▶ **ASSIGNMENT**
What lines below include the word "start"? Copy each one.

+++ DATA SEGMENT +++

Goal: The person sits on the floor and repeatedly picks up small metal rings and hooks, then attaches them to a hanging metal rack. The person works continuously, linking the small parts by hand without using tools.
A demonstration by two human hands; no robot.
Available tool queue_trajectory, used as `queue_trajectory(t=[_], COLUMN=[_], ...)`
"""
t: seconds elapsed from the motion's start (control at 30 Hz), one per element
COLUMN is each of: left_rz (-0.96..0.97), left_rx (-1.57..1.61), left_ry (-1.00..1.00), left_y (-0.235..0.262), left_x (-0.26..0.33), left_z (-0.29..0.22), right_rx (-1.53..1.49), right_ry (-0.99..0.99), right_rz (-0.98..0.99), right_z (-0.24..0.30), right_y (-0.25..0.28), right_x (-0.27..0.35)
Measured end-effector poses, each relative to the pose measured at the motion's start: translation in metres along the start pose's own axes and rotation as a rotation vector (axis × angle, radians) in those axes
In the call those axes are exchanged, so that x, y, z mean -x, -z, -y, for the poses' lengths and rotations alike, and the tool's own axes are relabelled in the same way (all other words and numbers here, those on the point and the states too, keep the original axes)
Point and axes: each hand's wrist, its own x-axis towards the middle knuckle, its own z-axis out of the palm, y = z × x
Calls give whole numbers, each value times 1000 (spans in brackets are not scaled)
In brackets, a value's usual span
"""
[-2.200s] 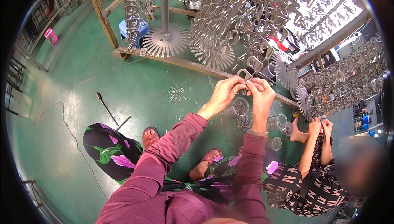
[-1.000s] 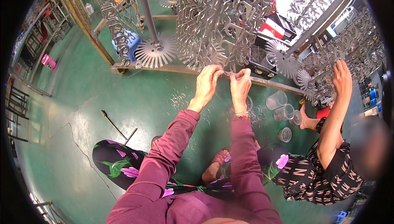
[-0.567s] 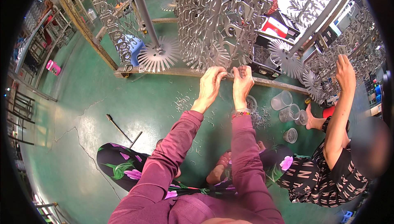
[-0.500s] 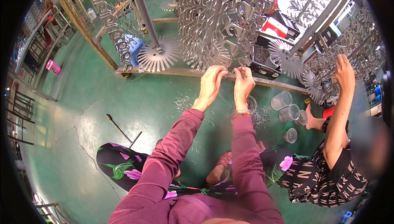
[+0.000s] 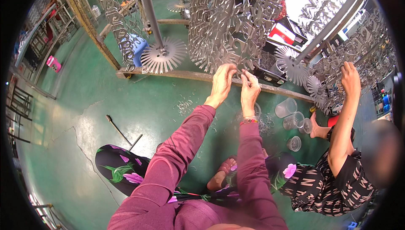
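Both my hands are raised at the bottom of a dense cluster of hanging grey metal hook pieces (image 5: 223, 23). My left hand (image 5: 222, 86) is closed in a pinch at the cluster's lower edge. Close beside it, my right hand (image 5: 249, 91) pinches too, thumb and fingers together. Small metal bits show between the fingertips, but their shape cannot be made out. Below my hands, loose curved metal hooks (image 5: 184, 106) lie scattered on the green floor, with another heap (image 5: 266, 124) by my right wrist.
A wooden beam (image 5: 181, 75) runs along the rack's foot, beside slotted metal discs (image 5: 163, 55). Clear plastic tubs (image 5: 286, 107) stand at the right. A co-worker's raised hand (image 5: 350, 80) reaches to another rack there. At the left lie a dark-handled tool (image 5: 118, 129) and a pink bucket (image 5: 54, 64).
My view has shifted slightly. My hands stay pinched at the cluster's lower edge, with the right fingers tilted more to the left. The co-worker's raised hand has lowered a little.
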Motion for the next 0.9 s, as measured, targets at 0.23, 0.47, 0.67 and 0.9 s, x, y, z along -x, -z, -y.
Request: queue_trajectory(t=[0.23,0.47,0.67,0.9], left_rz=[11,7,44,100], left_rx=[-2,-31,-43,-22], left_ry=[3,-43,-59,-25], left_y=[3,6,16,25], left_x=[3,5,12,15], left_z=[-8,-12,-17,-19], right_rx=[44,126,104,7], right_ry=[53,178,253,-3], right_rz=[-29,-178,-116,87], right_z=[-11,-5,24,37], right_y=[3,3,4,4], right_x=[8,10,26,19])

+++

▶ **SOLUTION TO THIS EXERCISE**
t: seconds elapsed from the motion's start (control at 30 Hz), one per element
Measured end-effector poses, each relative to the pose measured at the motion's start: translation in metres along the start pose's own axes and rotation as a rotation vector (axis × angle, radians) in those axes

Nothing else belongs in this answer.